I don't know, the headless puppet body, a 1900's maiden stamped on tin ceiling, toy gun parts and a workman's tool belt etc. that I bought in New York last weekend kept teasing with life stories. I was glad to shut them up in a box and ship them back to Detroit. You know I love the stuff, the stories and the people animating history from the beyond, but...there's a few things and a few people in New York to love…good thing I got information bypass (straight to laptop) so the vital needs get met and overload's averted. A blog and a roundtrip ticket to the Midwest are just what the doctor ordered.
I came to look at a collection, one animator, Maria, and 40 years worth of great stuff and stories as fun and creative as she is. Maria's inner artist has explored the sculpture in the classic carvings of Victorian architecture to folk art (dolls, spool furniture, collectibles et al), the painterly aspects of 19th century tole (painted metal) to peely painted furniture, and graphic modernity in primitives to vintage advertising. I scan a collection like I scan an antique show or market; searching for form, material, color and anything especially odd. As they add up in my head, I'm concurrently styling a booth or vignette to tell a story. In the boxes, cupboards and places I search, it is a narrative thread I am looking for. It's in the last place I look where I find the storyline for this collection. Turns out it begins with Maria's occupation..she sells jewelry..and an unusual connection back to me.
It's late in the day and up in the attic is our last stop. There it all is, a glittering tangle of 1960's silver from the southwest piled on a card table. The two of us can't stop ourselves from pawing through the treasure, what fun! The Native American jewelry is like a magnet and a door to my past. When my family moved from Arizona where I was born, my parents (probably my mom) had this groovy idea that we should take the proceeds of our modest bank accounts and buy Indian jewelry. I was 9 years old. I still have my little girl bracelets from the $200 investments I made that day. Southwestern stuff has always been part of my own collection and I love to mix it with antiques.
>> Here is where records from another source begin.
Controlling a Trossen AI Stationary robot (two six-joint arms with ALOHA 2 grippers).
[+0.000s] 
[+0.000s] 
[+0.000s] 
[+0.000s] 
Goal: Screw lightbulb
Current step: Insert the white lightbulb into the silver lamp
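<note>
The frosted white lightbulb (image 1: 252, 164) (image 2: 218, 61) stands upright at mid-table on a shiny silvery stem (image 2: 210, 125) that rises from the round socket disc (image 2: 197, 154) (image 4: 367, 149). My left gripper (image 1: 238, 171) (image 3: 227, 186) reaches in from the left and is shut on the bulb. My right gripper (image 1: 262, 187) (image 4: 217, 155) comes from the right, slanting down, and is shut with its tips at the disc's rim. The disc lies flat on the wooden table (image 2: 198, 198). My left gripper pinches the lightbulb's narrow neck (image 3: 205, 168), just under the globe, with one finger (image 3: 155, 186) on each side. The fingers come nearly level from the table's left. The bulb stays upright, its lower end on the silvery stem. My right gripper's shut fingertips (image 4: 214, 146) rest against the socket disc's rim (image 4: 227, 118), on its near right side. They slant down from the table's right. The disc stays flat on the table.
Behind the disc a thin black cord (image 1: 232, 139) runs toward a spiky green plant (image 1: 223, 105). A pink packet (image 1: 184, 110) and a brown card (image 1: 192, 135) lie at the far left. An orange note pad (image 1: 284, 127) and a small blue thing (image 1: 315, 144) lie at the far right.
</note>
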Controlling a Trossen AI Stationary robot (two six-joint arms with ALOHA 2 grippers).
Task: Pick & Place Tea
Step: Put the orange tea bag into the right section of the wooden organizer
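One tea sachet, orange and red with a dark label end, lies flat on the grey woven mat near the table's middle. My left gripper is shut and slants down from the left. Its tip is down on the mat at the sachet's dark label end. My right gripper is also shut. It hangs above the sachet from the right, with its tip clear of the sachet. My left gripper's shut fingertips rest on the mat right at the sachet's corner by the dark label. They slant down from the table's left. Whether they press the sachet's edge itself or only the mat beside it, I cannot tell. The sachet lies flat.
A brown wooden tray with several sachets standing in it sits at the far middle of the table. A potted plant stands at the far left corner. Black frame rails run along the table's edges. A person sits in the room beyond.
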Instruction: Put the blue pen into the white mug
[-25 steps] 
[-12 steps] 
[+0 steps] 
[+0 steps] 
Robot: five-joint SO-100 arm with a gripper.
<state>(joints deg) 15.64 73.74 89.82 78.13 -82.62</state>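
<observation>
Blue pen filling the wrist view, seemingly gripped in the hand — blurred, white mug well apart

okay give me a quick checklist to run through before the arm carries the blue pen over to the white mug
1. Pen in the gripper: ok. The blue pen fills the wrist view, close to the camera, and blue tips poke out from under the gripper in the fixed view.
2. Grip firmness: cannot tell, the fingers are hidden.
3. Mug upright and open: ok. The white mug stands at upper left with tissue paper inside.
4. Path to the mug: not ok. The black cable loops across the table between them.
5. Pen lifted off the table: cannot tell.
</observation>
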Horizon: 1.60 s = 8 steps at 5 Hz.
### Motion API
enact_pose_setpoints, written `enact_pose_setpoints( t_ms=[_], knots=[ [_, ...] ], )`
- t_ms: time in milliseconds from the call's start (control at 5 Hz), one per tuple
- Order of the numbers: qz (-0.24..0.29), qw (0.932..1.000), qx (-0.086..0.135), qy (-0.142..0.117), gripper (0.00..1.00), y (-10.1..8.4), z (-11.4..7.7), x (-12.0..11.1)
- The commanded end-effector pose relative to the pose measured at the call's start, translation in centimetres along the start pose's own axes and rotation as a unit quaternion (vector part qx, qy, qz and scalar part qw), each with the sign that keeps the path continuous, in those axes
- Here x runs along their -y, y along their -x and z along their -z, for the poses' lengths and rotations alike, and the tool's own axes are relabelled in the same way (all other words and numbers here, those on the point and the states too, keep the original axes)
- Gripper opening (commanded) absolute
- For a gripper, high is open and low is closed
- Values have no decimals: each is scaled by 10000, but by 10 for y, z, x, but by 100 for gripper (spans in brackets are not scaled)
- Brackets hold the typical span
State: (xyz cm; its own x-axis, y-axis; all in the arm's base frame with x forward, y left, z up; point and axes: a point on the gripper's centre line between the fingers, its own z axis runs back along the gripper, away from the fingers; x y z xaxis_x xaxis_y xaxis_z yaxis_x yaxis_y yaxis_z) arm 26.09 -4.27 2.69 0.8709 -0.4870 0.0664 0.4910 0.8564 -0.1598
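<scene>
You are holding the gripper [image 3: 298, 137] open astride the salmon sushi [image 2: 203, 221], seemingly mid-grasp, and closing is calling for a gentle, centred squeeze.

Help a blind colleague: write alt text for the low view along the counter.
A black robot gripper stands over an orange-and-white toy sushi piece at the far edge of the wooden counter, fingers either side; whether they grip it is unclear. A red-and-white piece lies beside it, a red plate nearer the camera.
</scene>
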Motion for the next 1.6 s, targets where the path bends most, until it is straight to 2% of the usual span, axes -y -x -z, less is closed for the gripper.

The story writes itself. Maria's jewelry will pull them into the booth I can now see in my head. It will be displayed in small cases, on rocks and hanging from cut branches, on top of her spool furniture. Architectural fragments will provide solid background to the furnitures' delicate shapes. Larger primitive cabinets with worn paint surfaces will anchor the collection. Rugs, quilts, dolls and other textiles will soften the solid forms and add color. I edit the pieces in my minds eye: this in, that out. The more the story develops, the more it stays the same. I natter over just the right effect like I natter over just the right word. Honing my craft, designing the booth, my store, your place and writing the best story I can so you will want to take it with you and be inspired to add your own to it.